Within the data that follows, how many lines contain the word "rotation"? Reply with only the number.

▶ _Dataset items_:
------------------------------------------------------------

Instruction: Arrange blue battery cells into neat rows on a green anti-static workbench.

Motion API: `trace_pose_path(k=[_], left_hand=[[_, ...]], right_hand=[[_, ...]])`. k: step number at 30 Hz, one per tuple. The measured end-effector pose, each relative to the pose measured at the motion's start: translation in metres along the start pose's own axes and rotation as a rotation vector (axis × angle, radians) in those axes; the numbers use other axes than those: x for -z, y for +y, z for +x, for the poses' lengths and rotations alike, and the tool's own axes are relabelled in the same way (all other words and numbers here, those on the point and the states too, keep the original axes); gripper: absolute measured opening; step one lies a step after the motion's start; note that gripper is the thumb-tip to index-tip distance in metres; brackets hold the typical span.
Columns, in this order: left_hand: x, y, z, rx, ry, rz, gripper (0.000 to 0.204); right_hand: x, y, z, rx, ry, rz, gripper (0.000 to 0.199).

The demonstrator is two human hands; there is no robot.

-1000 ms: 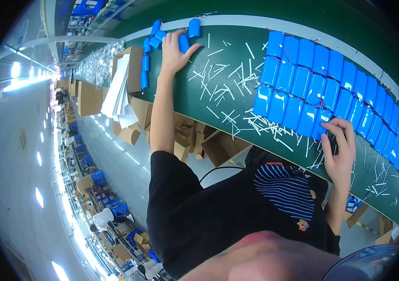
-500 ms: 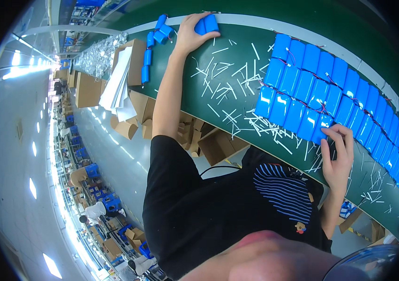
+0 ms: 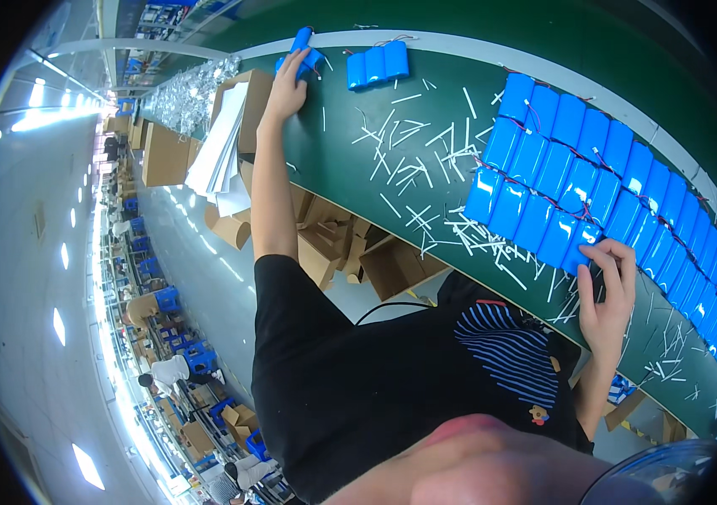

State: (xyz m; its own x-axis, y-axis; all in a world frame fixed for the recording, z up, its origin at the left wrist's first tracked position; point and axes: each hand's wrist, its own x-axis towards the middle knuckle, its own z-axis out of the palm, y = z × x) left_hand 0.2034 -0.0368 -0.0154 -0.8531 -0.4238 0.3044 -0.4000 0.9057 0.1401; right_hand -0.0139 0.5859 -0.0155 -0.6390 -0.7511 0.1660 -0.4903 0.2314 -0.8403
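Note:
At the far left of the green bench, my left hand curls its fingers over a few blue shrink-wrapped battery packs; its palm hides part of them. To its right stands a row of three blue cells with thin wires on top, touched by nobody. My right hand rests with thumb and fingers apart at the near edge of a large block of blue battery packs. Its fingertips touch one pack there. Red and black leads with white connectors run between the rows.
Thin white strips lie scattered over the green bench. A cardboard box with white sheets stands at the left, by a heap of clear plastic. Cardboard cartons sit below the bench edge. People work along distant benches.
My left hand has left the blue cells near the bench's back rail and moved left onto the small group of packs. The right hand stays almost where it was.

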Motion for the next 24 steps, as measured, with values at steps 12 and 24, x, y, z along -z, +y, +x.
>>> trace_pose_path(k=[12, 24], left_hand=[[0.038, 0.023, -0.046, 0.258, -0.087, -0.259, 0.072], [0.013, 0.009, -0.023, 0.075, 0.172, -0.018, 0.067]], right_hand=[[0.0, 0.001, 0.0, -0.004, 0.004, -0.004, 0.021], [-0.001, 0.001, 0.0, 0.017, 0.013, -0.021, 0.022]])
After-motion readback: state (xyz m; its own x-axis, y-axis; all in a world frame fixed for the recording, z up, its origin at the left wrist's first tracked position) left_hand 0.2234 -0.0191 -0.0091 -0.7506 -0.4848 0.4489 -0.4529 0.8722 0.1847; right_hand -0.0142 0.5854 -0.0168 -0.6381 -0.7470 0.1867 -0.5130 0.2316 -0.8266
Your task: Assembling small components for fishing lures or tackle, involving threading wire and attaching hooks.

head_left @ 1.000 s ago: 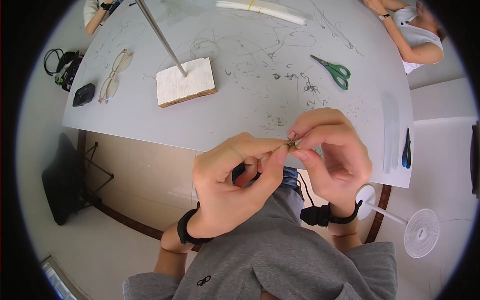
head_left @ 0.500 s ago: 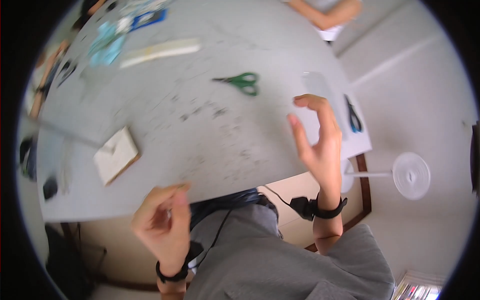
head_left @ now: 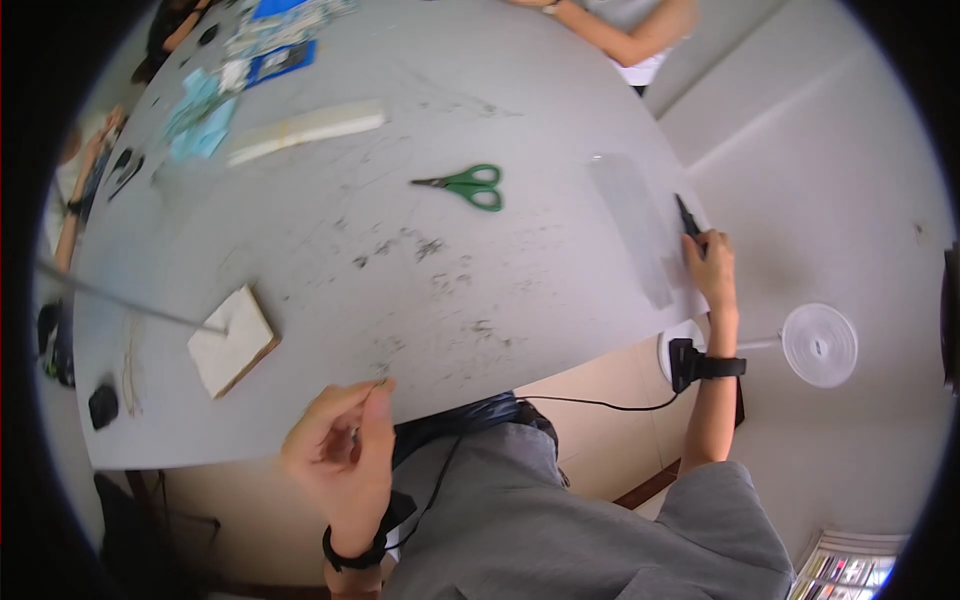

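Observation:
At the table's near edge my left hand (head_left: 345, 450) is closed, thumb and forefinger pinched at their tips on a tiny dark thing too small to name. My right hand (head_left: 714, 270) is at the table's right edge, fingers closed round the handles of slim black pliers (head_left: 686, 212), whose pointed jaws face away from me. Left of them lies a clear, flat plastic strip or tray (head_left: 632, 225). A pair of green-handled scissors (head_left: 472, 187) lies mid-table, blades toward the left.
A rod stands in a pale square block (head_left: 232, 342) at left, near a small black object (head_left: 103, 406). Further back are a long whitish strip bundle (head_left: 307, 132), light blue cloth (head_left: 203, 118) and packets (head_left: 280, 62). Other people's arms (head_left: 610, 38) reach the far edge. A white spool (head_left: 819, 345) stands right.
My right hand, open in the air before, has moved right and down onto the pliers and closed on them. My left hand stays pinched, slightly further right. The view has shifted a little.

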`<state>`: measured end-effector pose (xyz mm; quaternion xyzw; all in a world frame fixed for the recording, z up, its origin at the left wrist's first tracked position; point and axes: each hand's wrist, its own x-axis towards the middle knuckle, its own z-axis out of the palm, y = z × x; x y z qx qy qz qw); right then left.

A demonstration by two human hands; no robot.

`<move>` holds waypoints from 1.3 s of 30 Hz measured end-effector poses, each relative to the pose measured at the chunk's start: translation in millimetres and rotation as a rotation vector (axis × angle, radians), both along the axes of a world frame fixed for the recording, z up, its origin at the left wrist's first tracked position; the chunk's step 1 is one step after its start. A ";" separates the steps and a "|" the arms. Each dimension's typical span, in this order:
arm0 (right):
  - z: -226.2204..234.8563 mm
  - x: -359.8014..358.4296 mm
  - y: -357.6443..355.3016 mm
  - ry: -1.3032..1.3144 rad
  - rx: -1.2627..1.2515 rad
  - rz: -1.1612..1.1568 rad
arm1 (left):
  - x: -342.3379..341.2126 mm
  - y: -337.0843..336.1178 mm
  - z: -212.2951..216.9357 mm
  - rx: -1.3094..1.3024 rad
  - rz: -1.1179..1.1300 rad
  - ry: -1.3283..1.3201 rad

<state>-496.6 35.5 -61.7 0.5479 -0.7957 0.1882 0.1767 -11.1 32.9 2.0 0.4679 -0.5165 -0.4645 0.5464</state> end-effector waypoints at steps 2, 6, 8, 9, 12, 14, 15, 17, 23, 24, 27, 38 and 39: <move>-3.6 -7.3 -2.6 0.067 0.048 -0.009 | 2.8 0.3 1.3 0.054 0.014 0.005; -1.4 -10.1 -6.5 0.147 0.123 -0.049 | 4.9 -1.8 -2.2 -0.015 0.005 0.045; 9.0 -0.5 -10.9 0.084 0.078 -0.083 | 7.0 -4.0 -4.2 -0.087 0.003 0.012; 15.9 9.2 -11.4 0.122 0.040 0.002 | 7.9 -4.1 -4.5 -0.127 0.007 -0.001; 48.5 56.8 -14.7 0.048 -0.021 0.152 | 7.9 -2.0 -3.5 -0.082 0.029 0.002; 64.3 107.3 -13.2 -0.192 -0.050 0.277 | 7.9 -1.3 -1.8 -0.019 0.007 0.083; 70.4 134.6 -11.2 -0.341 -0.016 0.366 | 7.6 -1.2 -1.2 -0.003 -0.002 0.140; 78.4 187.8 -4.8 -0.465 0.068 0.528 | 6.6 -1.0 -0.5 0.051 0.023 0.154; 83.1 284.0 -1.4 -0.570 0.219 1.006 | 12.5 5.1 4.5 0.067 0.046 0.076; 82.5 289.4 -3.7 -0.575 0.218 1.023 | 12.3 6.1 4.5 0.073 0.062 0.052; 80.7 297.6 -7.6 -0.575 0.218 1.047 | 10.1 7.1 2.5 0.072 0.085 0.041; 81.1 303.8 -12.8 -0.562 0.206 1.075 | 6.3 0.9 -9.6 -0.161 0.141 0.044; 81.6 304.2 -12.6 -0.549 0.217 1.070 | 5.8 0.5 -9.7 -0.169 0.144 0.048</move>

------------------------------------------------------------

▶ _Task response_: 2